— YOUR INSTRUCTIONS —
The word "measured" marks the lines to find; copy every such line from the data below.

— PROVIDED DATA —
((
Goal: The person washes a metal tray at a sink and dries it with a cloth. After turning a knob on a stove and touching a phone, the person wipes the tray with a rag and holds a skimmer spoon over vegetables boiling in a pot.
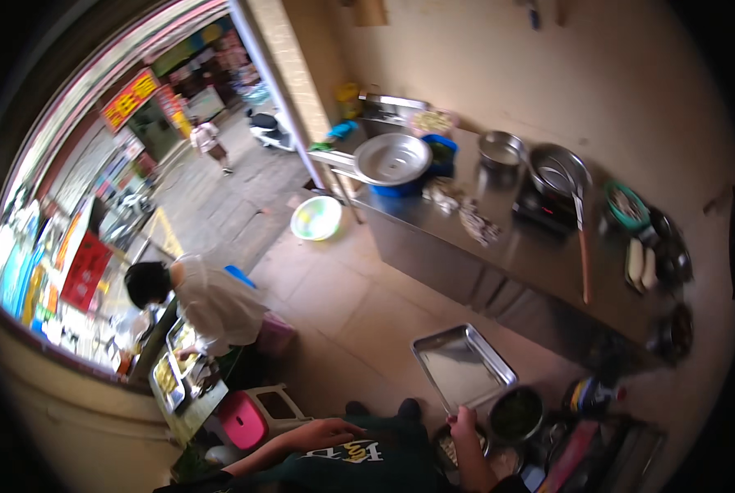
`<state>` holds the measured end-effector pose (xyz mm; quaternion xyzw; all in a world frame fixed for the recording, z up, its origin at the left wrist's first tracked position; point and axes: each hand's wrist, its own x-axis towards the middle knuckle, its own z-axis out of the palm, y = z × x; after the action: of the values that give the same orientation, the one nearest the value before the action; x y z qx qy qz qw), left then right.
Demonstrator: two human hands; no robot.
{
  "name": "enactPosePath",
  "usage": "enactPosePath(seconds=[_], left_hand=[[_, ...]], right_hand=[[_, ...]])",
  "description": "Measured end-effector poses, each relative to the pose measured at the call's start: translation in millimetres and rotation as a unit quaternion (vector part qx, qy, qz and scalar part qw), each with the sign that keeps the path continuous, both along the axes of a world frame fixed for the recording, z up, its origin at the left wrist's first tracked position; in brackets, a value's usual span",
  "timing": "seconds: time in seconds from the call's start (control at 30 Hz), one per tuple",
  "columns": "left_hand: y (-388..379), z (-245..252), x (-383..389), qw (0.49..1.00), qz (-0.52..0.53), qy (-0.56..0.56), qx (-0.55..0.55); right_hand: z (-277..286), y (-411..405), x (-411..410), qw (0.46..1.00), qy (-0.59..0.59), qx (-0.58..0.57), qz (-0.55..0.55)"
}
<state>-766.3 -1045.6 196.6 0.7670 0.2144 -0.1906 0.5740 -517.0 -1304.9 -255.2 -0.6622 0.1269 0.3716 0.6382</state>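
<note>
My right hand (463,421) grips the near edge of a rectangular stainless steel tray (494,357), which is held out in front of me. The inside of the tray looks bare. Across the front of my dark green shirt (336,471) lies my left hand (330,432), with loosely extended fingers and nothing visible in it. Right of my right hand is a dark round pot (515,414) with dark green contents. Partly hidden behind my right forearm, a round pan (447,450) holds pale pieces.
A steel counter (429,215) carries a metal basin (393,159), a wok (558,169) on a cooker and a long-handled ladle (583,265). A person (213,302) bends over food trays (167,382) at left. Nearby stand a pink stool (243,420) and a dark bottle (589,395).
</note>
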Motion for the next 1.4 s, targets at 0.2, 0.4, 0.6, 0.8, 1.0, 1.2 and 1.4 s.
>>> enactPosePath(seconds=[0.2, 0.4, 0.6, 0.8, 1.0, 1.2, 1.4], left_hand=[[24, -22, 62, 0.997, 0.004, 0.043, -0.057], [51, -75, 127, 0.995, 0.06, 0.048, -0.069], [111, -148, 237, 0.998, 0.02, -0.029, 0.05], [183, -181, 439, 0.954, 0.026, -0.14, 0.263], [213, -217, 611, 0.85, -0.085, -0.29, 0.432], [301, -232, 626, 0.811, -0.241, -0.147, 0.513], [379, -206, 611, 0.835, -0.099, -0.098, 0.532]], right_hand=[[43, -5, 9, 0.99, -0.127, -0.014, 0.052], [90, 9, 59, 0.989, -0.114, 0.096, 0.017], [137, -25, 128, 0.965, -0.255, -0.036, 0.058], [246, -5, 181, 0.97, 0.084, 0.035, -0.224], [228, -17, 211, 0.885, -0.394, -0.175, 0.175], [180, -16, 250, 0.965, -0.174, -0.172, 0.096], [180, 56, 327, 0.973, -0.075, -0.214, 0.048]])
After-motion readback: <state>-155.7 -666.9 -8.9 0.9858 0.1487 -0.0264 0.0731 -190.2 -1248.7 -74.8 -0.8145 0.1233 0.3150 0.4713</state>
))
— REPLY TO THE TASK —
`<state>` holds the measured end-effector pose (xyz mm; quaternion xyzw; all in a world frame fixed for the recording, z up, its origin at the left wrist's first tracked position; point and axes: each hand's wrist, its own x-axis towards the middle knuckle, its own z-axis out of the palm, y = z × x; after the action: of the values that give the same orientation, the one nearest the value before the action; x y z qx qy qz qw), left then right.
  "description": "Measured end-effector poses, each relative to the pose measured at the call's start: translation in millimetres and rotation as a unit quaternion (vector part qx, qy, qz and scalar part qw), each with the sign that keeps the path continuous, both along the axes of a world frame fixed for the recording, z up, its origin at the left wrist's first tracked position; in brackets, a value's usual span",

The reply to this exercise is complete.